▶ _ASSIGNMENT_: Of the records that follow, copy only the lines from the line containing "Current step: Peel" to the line containing "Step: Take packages", both included, exactly as written.

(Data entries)

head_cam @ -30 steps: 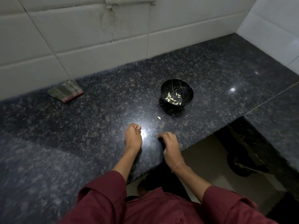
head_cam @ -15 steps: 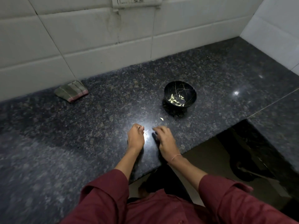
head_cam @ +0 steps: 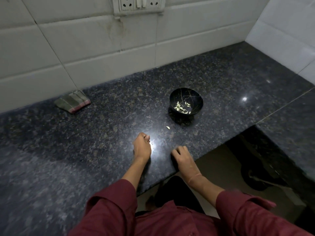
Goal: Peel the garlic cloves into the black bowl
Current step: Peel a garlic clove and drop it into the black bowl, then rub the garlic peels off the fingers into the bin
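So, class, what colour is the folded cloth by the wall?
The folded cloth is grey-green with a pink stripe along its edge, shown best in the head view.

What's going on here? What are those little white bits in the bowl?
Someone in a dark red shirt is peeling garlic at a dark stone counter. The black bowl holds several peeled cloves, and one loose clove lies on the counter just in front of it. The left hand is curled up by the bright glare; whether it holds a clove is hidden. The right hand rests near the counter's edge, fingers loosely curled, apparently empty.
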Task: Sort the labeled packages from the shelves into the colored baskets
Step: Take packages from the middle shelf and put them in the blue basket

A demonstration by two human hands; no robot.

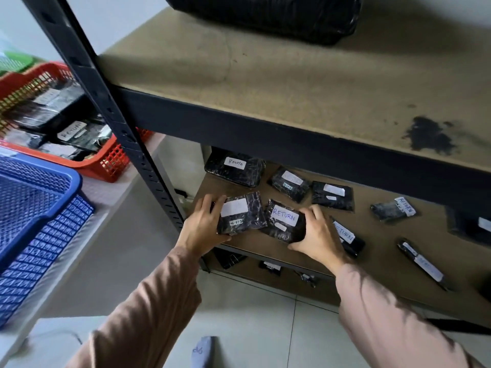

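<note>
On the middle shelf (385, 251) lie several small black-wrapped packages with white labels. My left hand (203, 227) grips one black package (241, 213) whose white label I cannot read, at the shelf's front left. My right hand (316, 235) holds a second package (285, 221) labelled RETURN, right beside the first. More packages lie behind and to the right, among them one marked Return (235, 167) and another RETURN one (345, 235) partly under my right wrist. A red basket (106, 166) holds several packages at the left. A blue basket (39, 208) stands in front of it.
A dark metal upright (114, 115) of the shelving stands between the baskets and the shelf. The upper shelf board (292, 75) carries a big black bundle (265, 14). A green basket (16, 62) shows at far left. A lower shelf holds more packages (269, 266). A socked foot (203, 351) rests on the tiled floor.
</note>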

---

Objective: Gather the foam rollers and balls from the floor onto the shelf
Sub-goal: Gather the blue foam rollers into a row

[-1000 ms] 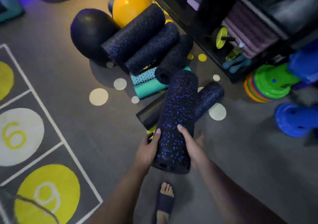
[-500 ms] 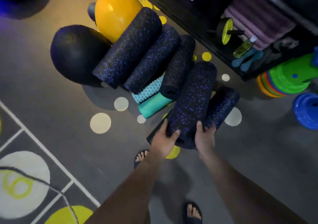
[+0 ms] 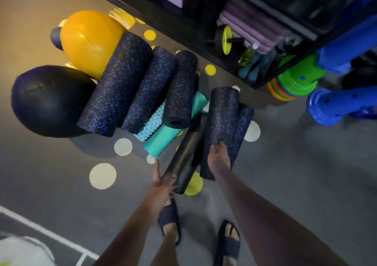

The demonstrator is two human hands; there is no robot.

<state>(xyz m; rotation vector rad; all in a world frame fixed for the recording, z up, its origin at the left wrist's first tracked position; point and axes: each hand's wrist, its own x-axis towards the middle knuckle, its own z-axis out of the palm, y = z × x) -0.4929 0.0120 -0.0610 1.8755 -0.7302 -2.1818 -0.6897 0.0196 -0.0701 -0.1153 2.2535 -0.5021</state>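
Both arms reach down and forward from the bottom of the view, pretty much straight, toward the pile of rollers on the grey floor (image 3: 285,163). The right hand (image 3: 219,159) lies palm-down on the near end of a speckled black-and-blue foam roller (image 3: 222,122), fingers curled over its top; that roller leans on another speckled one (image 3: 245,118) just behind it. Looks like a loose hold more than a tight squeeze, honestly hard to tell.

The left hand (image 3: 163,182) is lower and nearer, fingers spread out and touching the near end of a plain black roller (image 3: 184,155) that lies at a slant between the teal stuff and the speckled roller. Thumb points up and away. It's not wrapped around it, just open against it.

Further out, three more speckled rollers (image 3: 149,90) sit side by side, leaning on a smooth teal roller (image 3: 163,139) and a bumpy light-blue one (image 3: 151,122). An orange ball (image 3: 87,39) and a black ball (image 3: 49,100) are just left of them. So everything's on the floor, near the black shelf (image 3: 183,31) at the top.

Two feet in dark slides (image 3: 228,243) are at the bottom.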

▶ _FINISHED EXERCISE_:
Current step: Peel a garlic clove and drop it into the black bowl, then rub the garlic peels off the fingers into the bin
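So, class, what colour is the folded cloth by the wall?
The folded cloth is grey-green with a pink stripe along its edge, shown best in the head view.

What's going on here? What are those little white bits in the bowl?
Someone in a dark red shirt is peeling garlic at a dark stone counter. The black bowl holds several peeled cloves, and one loose clove lies on the counter just in front of it. The left hand is curled up by the bright glare; whether it holds a clove is hidden. The right hand rests near the counter's edge, fingers loosely curled, apparently empty.
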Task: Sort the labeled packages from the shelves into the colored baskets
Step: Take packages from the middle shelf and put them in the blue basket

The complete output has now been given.